Collected material Block Start
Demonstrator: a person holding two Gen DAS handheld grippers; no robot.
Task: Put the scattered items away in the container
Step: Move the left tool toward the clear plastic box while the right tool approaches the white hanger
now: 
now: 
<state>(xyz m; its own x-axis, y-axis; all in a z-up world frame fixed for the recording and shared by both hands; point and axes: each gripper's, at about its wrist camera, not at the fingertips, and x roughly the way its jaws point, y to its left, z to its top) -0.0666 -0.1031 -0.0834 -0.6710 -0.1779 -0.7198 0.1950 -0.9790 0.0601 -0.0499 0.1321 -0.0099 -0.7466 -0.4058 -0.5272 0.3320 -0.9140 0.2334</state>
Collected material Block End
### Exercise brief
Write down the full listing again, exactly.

### Solved exercise
Demonstrator: a person holding two Gen DAS handheld grippers; no robot.
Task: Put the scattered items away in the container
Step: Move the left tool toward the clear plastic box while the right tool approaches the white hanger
now: 
now: 
<state>(xyz m; its own x-axis, y-axis; all in a z-up world frame fixed for the recording and shared by both hands; point and axes: each gripper's, at about its wrist camera, not at the fingertips, and x roughly the way its jaws point, y to its left, z to its top) -0.0666 -0.1031 -0.0834 -0.6710 -0.1779 -0.7198 0.1950 -0.9790 0.0601 -0.0499 0.1321 -0.0099 -0.7466 -0.4058 -0.5272 0.3320 -0.9140 0.2334</state>

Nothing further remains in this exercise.